Locate the line bearing "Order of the" in the material below, then reproduce it and each following line up to and including the line bearing "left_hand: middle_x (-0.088".
——————————
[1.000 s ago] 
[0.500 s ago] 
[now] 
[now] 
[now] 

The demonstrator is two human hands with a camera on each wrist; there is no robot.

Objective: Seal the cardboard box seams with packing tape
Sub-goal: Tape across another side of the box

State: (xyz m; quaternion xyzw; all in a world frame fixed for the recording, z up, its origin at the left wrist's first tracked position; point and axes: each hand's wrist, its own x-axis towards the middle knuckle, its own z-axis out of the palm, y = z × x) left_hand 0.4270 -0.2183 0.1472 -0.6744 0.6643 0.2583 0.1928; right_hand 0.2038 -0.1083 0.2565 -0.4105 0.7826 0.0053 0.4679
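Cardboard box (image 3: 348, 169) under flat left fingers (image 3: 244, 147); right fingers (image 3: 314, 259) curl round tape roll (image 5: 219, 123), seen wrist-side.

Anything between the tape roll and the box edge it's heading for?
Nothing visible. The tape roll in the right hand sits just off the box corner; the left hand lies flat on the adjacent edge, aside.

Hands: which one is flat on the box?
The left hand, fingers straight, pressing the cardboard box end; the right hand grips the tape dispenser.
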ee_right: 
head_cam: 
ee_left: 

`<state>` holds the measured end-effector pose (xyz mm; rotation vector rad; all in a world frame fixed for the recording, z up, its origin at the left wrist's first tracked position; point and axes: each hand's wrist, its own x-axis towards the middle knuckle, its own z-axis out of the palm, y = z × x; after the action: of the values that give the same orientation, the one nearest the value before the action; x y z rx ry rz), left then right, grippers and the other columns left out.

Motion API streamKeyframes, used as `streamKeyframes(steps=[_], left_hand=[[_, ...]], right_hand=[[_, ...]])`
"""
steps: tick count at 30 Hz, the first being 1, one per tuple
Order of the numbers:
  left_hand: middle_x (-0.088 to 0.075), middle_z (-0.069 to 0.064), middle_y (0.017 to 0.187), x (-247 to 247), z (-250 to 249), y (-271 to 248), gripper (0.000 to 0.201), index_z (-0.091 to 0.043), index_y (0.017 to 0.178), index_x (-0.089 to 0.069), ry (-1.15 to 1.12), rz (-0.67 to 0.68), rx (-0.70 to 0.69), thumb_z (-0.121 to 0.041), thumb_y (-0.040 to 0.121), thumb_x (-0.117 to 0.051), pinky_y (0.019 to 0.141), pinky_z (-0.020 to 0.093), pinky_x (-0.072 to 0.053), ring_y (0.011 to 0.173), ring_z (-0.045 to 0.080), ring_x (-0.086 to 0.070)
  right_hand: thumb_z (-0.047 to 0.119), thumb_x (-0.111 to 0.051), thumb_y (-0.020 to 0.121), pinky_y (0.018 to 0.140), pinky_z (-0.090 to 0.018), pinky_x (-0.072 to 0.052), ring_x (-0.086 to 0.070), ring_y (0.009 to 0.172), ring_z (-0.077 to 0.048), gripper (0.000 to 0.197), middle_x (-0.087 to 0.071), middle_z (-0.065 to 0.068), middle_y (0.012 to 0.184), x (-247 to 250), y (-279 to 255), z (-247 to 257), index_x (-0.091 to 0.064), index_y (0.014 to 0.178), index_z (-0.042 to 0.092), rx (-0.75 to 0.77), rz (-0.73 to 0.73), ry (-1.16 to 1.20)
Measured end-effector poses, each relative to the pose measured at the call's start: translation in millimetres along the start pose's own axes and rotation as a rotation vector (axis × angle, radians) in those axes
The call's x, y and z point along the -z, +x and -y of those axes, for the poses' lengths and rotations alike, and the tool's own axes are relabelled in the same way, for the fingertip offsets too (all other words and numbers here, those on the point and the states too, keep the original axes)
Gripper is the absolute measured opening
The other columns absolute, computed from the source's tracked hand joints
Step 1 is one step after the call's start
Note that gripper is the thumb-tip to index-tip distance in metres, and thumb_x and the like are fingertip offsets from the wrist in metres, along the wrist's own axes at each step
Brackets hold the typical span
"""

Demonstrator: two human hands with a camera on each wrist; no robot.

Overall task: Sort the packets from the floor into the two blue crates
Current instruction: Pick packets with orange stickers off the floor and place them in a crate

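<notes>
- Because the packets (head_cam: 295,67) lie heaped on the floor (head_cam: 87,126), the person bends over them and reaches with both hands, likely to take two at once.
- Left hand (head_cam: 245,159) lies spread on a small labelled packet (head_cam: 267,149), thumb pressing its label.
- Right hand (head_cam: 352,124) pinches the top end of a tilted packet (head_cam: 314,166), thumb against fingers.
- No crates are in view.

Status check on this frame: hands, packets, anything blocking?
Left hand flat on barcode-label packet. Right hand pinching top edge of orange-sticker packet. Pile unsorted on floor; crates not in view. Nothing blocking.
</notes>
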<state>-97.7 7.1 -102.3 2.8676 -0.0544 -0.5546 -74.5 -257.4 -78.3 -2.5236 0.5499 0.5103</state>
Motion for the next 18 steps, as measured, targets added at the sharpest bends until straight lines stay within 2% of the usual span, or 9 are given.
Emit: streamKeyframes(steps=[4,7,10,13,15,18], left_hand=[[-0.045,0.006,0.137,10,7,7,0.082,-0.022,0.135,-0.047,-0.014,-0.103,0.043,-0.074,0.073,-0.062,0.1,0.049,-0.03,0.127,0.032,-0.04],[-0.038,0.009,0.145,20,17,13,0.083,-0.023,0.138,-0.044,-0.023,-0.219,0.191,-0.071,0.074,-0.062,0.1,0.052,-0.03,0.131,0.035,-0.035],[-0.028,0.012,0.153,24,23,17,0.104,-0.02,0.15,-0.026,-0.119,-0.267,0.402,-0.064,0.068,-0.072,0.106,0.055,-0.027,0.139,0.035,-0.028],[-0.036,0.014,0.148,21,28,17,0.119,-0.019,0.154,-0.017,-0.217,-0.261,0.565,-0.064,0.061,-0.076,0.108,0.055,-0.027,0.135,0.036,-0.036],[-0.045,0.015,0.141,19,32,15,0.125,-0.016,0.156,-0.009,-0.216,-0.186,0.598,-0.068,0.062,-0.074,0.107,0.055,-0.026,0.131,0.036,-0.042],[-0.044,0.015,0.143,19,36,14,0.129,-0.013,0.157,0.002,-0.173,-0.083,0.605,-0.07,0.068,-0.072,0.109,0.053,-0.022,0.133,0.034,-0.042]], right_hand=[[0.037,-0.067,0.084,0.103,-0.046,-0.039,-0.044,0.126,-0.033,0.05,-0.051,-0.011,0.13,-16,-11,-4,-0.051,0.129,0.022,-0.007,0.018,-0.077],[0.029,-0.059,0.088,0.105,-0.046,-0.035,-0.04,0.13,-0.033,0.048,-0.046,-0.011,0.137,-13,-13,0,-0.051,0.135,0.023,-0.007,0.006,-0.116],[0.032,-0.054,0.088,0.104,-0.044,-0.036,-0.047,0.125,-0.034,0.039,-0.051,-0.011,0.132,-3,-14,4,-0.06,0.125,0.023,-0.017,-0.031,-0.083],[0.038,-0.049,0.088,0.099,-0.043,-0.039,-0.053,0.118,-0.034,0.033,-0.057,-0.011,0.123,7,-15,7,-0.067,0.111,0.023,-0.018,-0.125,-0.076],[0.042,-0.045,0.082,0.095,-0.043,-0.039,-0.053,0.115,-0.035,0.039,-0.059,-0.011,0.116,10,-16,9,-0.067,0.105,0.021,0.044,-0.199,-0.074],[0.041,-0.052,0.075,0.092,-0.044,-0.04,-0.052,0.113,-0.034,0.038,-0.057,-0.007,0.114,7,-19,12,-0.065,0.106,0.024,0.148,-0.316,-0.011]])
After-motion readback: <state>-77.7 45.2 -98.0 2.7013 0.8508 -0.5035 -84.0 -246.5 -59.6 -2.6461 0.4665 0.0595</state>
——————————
# [ANSWER SPACE]
Order of the numbers:
  left_hand: middle_x (-0.088 to 0.075), middle_z (-0.069 to 0.064), middle_y (0.017 to 0.187), x (-247 to 247), z (-250 to 249), y (-271 to 248), gripper (0.000 to 0.201), index_z (-0.091 to 0.043), index_y (0.017 to 0.178), index_x (-0.089 to 0.069), ry (-1.15 to 1.12), rz (-0.67 to 0.68), rx (-0.70 to 0.69), thumb_z (-0.121 to 0.041), thumb_y (-0.040 to 0.121), thumb_x (-0.117 to 0.051), pinky_y (0.019 to 0.141), pinky_z (-0.020 to 0.093), pinky_x (-0.072 to 0.053), ring_y (0.011 to 0.173), ring_z (-0.045 to 0.080), ring_x (-0.086 to 0.070)

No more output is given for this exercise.